The upside is that my babies can now tell me where it hurts.

The downside is that voice is used more to whine than to communicate helpful information.

Nikki fought a high fever and general misery Wednesday night. Gone is my baby who just wanted to cuddle when she wasn't feeling well. In exchange, I get constant moaning and a new phrase: "I don't like it."

It's a phrase my sick one used a lot to refer to medicine, a bath, a cool washcloth and the couch.

To her, the only acceptable cure was nonstop cartoons and a spot on my lap -- not on the couch, not in bed -- but in a chair where I find it nearly impossible to sleep.

I was happy to oblige. After all, there are few things more upsetting to a parent than a sick child. I was willing to do anything within my power to make her more comfortable.

Unfortunately, I don't have the power to force television executives to air commercial-free cartoons -- and that's all Nikki wanted.

I flipped to Cartoon Network, the only source I know for animation at 2 a.m. Nikki curled comfortably in my lap until a commercial came on.

That seemed to spark a rising of pain, because she'd wail, both hurting and angry, as if I had changed the channel.

It got worse the later it got, because the cartoons got less child-oriented and more adult-oriented. At one point white type flashed across a black screen, "This content not suitable for children under 14."

What! This was a children's channel!

Katie, caving to peer pressure, joined the festivities with some whining of her own.

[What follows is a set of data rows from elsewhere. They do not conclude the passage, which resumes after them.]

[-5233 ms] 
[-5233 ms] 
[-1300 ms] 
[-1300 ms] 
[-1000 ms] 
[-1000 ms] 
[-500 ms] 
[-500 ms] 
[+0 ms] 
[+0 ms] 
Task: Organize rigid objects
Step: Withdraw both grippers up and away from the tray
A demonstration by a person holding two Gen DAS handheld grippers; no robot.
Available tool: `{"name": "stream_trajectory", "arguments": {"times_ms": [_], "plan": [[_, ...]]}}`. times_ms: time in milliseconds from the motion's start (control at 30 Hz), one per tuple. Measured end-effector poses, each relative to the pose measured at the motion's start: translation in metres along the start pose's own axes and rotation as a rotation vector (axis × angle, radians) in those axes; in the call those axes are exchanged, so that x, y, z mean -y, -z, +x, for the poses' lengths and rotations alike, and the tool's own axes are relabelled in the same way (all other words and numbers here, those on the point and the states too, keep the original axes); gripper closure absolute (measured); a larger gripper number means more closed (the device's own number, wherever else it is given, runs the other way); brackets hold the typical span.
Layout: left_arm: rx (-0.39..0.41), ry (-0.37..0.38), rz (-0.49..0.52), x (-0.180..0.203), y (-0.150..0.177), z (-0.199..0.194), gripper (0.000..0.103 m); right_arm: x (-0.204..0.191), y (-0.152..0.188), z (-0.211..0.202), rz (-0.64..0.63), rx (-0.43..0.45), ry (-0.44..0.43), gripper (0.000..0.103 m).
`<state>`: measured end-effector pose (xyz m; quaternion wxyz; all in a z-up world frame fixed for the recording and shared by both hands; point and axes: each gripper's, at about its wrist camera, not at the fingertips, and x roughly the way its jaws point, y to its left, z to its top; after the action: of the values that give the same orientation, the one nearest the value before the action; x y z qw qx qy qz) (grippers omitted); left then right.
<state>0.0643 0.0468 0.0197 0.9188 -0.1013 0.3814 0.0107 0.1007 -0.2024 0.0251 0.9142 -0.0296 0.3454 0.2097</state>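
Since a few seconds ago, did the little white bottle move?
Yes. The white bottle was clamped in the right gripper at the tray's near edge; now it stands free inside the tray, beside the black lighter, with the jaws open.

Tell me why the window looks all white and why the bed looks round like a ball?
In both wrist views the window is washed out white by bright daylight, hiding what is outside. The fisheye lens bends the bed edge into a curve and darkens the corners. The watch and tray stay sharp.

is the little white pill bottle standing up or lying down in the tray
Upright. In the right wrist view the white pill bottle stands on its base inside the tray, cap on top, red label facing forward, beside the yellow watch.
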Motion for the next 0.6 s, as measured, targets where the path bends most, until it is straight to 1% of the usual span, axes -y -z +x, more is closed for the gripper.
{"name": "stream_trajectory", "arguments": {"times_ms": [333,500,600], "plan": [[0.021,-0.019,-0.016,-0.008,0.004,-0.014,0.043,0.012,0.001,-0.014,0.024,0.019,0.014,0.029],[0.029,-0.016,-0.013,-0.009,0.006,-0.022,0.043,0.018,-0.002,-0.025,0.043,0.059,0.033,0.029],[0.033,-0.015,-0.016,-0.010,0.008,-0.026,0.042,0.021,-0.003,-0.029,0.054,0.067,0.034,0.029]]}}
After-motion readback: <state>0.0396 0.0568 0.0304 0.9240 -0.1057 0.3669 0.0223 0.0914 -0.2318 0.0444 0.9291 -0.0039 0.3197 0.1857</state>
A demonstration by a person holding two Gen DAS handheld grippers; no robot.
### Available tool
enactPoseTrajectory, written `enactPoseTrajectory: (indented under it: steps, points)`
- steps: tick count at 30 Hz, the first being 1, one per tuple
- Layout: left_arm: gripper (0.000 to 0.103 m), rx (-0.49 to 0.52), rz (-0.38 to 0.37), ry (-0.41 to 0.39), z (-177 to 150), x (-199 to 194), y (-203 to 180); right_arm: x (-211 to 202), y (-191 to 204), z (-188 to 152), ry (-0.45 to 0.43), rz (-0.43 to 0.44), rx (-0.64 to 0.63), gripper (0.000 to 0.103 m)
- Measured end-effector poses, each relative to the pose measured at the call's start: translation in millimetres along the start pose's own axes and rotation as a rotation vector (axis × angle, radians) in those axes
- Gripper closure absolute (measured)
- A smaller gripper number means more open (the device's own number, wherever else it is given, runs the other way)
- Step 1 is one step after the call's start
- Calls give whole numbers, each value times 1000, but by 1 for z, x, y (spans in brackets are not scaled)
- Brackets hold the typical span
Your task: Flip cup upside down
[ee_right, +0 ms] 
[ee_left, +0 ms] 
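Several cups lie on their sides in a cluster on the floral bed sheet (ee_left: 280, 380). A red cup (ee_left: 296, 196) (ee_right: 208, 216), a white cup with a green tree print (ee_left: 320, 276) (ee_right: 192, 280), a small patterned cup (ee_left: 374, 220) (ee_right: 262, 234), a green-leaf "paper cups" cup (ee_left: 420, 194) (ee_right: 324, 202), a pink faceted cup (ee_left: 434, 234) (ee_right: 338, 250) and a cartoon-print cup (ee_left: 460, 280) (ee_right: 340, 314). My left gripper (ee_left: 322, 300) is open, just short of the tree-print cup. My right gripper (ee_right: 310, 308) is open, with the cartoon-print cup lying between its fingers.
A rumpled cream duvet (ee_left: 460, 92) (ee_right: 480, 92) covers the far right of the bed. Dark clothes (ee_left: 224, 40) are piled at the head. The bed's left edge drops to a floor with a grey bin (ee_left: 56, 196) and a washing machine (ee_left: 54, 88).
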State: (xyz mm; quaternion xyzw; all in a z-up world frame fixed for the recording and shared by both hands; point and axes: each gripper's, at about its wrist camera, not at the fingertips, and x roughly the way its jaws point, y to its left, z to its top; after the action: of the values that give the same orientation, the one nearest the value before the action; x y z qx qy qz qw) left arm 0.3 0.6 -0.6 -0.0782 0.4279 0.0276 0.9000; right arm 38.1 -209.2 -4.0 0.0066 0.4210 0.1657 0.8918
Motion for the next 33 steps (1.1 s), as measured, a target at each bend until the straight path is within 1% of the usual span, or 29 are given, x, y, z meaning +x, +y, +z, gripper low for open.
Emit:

Evidently, and I wasn't able to confirm this, but her toys kept jumping off the floor and attacking her on the couch (when one child is sick, the other suffers from a lack of attention, which seems more intense when they see a sibling getting so much of mommy's time. The result, generally, is two whiny children).

Anyway, I got both girls into my bed (and the dog, which wasn't fun for me, but offered Nikki a measure of comfort).

It was a desperate attempt to get any amount of sleep as each glance at the clock brought me closer to dawn.

It was a poor decision. Katie kicked and Nikki cried.

No one slept.

The next night, there was more sleeping and less crying, but the illness had progressed -- how do I put this tastefully -- to a more physical manifestation.

Sleep time became clean up time. There really wasn't any choice, though I was so tired by then that I considered letting it go.

Nikki helped my decision. Evidently, just the sight infuriated her, and she pointed and cried until all traces of her sickness were wiped away.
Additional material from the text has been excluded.